(Requirement): The records below should be printed once more, exactly as they appear.

Exercise materials below:

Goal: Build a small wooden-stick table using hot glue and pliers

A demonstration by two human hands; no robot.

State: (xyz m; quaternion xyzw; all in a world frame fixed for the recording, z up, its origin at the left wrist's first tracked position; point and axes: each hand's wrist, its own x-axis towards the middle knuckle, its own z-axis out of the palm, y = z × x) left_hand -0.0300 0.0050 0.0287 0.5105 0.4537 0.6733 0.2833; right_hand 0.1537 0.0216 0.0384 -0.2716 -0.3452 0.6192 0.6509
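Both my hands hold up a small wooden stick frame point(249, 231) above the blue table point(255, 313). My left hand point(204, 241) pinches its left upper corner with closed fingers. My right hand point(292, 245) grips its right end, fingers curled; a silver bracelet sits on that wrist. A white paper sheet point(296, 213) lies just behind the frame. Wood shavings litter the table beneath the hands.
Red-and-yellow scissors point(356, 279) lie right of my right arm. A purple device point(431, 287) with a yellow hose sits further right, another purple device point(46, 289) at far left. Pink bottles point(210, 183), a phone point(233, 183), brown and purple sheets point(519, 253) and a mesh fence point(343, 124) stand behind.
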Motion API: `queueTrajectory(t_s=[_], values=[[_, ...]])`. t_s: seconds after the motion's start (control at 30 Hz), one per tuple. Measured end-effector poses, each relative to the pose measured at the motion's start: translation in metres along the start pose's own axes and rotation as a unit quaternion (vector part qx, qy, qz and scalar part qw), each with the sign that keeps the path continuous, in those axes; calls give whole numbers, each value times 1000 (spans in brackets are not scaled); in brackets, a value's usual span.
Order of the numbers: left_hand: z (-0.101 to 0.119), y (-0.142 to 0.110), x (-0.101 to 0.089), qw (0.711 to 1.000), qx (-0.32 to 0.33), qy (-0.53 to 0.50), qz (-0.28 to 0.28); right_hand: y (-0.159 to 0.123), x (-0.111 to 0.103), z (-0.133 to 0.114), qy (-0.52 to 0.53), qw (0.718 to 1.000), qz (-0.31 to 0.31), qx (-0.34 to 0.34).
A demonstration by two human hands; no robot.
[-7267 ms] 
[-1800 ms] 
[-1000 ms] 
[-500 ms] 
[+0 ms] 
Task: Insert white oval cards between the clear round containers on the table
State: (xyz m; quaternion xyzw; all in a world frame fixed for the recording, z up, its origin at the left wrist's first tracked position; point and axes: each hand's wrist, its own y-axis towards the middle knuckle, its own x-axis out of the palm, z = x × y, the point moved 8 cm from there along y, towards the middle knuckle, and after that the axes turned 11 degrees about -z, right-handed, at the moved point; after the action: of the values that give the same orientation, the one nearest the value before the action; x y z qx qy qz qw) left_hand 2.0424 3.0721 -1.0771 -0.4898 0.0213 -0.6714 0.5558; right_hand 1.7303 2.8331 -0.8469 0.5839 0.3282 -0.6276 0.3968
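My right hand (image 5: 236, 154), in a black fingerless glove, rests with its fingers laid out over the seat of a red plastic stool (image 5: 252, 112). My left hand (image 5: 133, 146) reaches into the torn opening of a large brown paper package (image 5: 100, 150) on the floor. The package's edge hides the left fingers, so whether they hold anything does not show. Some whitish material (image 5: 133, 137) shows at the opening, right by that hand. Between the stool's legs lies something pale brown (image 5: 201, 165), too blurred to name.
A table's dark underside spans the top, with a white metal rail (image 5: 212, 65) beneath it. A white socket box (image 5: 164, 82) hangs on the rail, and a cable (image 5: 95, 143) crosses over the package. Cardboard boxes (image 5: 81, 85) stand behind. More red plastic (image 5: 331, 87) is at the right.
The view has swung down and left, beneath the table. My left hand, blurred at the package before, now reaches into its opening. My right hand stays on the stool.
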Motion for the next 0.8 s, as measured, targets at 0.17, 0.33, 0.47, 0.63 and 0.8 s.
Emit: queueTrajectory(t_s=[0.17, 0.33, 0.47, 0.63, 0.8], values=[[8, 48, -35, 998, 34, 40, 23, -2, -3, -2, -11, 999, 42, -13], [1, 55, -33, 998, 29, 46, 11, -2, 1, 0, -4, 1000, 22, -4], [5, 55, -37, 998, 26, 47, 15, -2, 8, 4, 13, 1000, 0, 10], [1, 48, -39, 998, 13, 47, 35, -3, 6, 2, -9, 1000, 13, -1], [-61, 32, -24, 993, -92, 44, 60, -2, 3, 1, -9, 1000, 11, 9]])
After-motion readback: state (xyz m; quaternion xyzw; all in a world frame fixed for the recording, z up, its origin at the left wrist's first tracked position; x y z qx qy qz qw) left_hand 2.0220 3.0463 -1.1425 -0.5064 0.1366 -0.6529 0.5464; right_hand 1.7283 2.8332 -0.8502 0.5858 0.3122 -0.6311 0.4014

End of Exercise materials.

(Result of this exercise):
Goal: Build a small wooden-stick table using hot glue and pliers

A demonstration by two human hands; no robot.

State: (xyz m; quaternion xyzw; all in a world frame fixed for the recording, z up, its origin at the left wrist's first tracked position; point and axes: each hand's wrist, its own x-axis towards the middle knuckle, its own z-axis out of the palm, y = z × x) left_hand -0.0300 0.0050 0.0287 0.5105 0.4537 0.6733 0.2833; right_hand 0.1537 0.0216 0.0384 -0.2716 -0.3452 0.6192 0.6509
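Both my hands hold up a small wooden stick frame point(249, 231) above the blue table point(255, 313). My left hand point(204, 241) pinches its left upper corner with closed fingers. My right hand point(292, 245) grips its right end, fingers curled; a silver bracelet sits on that wrist. A white paper sheet point(296, 213) lies just behind the frame. Wood shavings litter the table beneath the hands.
Red-and-yellow scissors point(356, 279) lie right of my right arm. A purple device point(431, 287) with a yellow hose sits further right, another purple device point(46, 289) at far left. Pink bottles point(210, 183), a phone point(233, 183), brown and purple sheets point(519, 253) and a mesh fence point(343, 124) stand behind.
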Motion API: `queueTrajectory(t_s=[_], values=[[_, ...]])`. t_s: seconds after the motion's start (control at 30 Hz), one per tuple. Measured end-effector poses, each relative to the pose measured at the motion's start: translation in metres along the start pose's own axes and rotation as a unit quaternion (vector part qx, qy, qz and scalar part qw), each with the sign that keeps the path continuous, in those axes; calls give whole numbers, each value times 1000 (spans in brackets are not scaled); in brackets, a value's usual span.
Order of the numbers: left_hand: z (-0.101 to 0.119), y (-0.142 to 0.110), x (-0.101 to 0.089), qw (0.711 to 1.000), qx (-0.32 to 0.33), qy (-0.53 to 0.50), qz (-0.28 to 0.28); right_hand: y (-0.159 to 0.123), x (-0.111 to 0.103), z (-0.133 to 0.114), qy (-0.52 to 0.53), qw (0.718 to 1.000), qz (-0.31 to 0.31), qx (-0.34 to 0.34).
A demonstration by two human hands; no robot.
[-7267 ms] 
[-1800 ms] 
[-1000 ms] 
[-500 ms] 
[+0 ms] 
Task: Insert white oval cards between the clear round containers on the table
State: (xyz m; quaternion xyzw; all in a world frame fixed for the recording, z up, its origin at the left wrist's first tracked position; point and axes: each hand's wrist, its own y-axis towards the middle knuckle, its own x-axis out of the palm, z = x × y, the point moved 8 cm from there along y, towards the middle knuckle, and after that the axes turned 11 degrees about -z, right-handed, at the moved point; after the action: of the values that give the same orientation, the one nearest the value before the action; x y z qx qy qz qw) left_hand 2.0424 3.0721 -1.0771 -0.4898 0.0213 -0.6714 0.5558; right_hand 1.7303 2.8331 -0.8469 0.5839 0.3282 -0.6276 0.3968
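My right hand (image 5: 236, 154), in a black fingerless glove, rests with its fingers laid out over the seat of a red plastic stool (image 5: 252, 112). My left hand (image 5: 133, 146) reaches into the torn opening of a large brown paper package (image 5: 100, 150) on the floor. The package's edge hides the left fingers, so whether they hold anything does not show. Some whitish material (image 5: 133, 137) shows at the opening, right by that hand. Between the stool's legs lies something pale brown (image 5: 201, 165), too blurred to name.
A table's dark underside spans the top, with a white metal rail (image 5: 212, 65) beneath it. A white socket box (image 5: 164, 82) hangs on the rail, and a cable (image 5: 95, 143) crosses over the package. Cardboard boxes (image 5: 81, 85) stand behind. More red plastic (image 5: 331, 87) is at the right.
The view has swung down and left, beneath the table. My left hand, blurred at the package before, now reaches into its opening. My right hand stays on the stool.
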Motion for the next 0.8 s, as measured, targets at 0.17, 0.33, 0.47, 0.63 and 0.8 s.
Emit: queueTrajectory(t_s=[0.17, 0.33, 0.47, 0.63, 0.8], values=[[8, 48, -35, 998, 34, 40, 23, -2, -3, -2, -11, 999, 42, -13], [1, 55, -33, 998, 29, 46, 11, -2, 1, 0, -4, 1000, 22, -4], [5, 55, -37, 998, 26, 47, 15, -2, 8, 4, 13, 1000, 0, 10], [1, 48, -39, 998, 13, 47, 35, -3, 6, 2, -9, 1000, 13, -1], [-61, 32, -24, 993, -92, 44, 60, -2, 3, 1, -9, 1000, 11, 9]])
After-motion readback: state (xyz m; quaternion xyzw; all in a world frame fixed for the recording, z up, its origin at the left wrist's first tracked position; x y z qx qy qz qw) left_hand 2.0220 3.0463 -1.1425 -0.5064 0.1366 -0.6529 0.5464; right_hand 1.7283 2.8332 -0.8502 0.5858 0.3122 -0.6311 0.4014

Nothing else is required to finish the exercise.